I am still not sure if I shouldn’t consider myself a sissy for complaining my life is stressful, though. I do think that we might be complaining too much and not doing enough. Then again, if we are actually getting everything done, does it really matter whether we complain every step of the way? Maybe not.

We can take a relatively behaviorist-like approach to it: all that matters is the behavior. Who cares where it comes from … or why? That approach works well almost everywhere else! Ask the professors that think kids have ADHD because they’re not obedient enough, parents being OK with their kids as long as their grades are decent, governments that are happy to announce statistics that they made because they simply do not include the nasty data in their reports ... The world kind of moves that way. So, as long as I get things done, my going nuts doesn’t really matter, right?

Right.

The problem with that, though, is that I’m still going a little nuts and have problems believing it doesn’t matter. At least to me, anyway.

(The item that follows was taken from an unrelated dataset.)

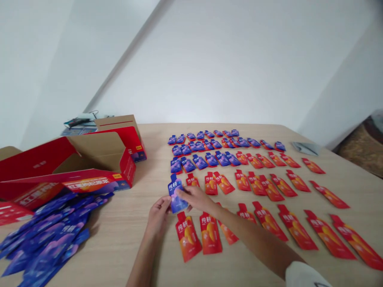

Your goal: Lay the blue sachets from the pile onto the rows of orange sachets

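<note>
Nearest the camera, at lower left, can see a heap of blue pouches (60, 235) on the tabletop (119, 247), just beside an open red box (89, 183). Pinching a single blue pouch (176, 204) at its lower left corner with the fingers of the left hand (160, 209), and at its right side with those of the right hand (196, 198). Holding it just beyond the front row of red pouches (189, 236), cap end away; cannot tell about contact underneath. Farther back, can see rows of blue pouches (200, 161), with red edges under some.
</note>
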Motion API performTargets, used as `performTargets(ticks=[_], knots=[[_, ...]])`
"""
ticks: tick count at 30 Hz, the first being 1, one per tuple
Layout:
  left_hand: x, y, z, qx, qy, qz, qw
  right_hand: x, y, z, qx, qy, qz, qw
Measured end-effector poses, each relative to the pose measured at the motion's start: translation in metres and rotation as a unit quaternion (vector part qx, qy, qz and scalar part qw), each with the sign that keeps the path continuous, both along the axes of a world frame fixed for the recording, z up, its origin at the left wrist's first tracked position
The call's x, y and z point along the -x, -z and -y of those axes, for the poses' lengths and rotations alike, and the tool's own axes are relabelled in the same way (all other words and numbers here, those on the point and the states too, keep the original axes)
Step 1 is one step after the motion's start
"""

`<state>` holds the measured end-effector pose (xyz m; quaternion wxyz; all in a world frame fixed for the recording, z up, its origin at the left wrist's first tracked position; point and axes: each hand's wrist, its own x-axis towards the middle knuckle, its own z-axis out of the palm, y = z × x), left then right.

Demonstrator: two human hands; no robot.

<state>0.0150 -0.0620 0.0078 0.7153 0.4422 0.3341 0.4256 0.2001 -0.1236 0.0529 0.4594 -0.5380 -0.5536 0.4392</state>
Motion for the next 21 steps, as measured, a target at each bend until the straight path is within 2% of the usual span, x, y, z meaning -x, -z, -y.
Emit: performTargets(ticks=[2, 4, 8, 11, 13, 15, 18, 21], knots=[[0.0, 0.005, -0.001, -0.026, -0.004, -0.029, 0.999, 0.0, -0.006, 0.005, 0.029, -0.001, 0.017, 0.999], [0.001, 0.008, -0.001, -0.049, -0.004, -0.053, 0.997, -0.005, -0.013, 0.008, 0.023, 0.004, 0.043, 0.999], [0.003, 0.008, 0.002, -0.065, -0.018, -0.075, 0.995, -0.042, -0.023, 0.011, 0.034, -0.013, 0.054, 0.998], [0.003, 0.003, 0.005, -0.074, -0.033, -0.092, 0.992, -0.099, -0.03, 0.017, 0.035, 0.026, 0.019, 0.999], [0.002, 0.001, 0.007, -0.101, -0.051, -0.112, 0.987, -0.149, -0.033, 0.022, 0.016, 0.12, -0.007, 0.993], [0.002, 0.0, 0.007, -0.13, -0.076, -0.133, 0.98, -0.201, -0.034, 0.027, 0.014, 0.222, -0.027, 0.975], [0.002, 0.0, 0.006, -0.141, -0.121, -0.154, 0.97, -0.273, -0.032, 0.033, 0.04, 0.343, 0.028, 0.938], [0.005, 0.002, 0.002, -0.115, -0.171, -0.156, 0.966, -0.327, -0.025, 0.041, 0.079, 0.386, 0.099, 0.914]])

Maybe all we need is to stop thinking about our potential for nutness and that’s it. You know, when people didn’t think stress was something that was real, it wasn’t that it didn’t happen, but not worrying about it saved a big chunk of time that you can, you know, actually use to get your stuff done. But we keep on being bombarded with this stupid idea that we are doing something so different from other people living their lives that we actually deserve some sort of special treatment (Oh, poor children, their first time away from home! Poor little things, never having been away from home before, they should be stressed and scared and blah, blah, blah). Yes, college may be a little harder than …

Than what? Than working full shifts as people that don’t go to college do? Than being unemployed and having a hard time with it? Than being parents or taxpayers? Why do we deserve the preference, the special treatment, the justification for our frailty? Being smarter does not make you better (yes, repeat after me: being smarter does not make you better) enough to be worth more than the guy next to you.

So, and this goes for me as well: yes, life is hard. Grow up or grow a pair.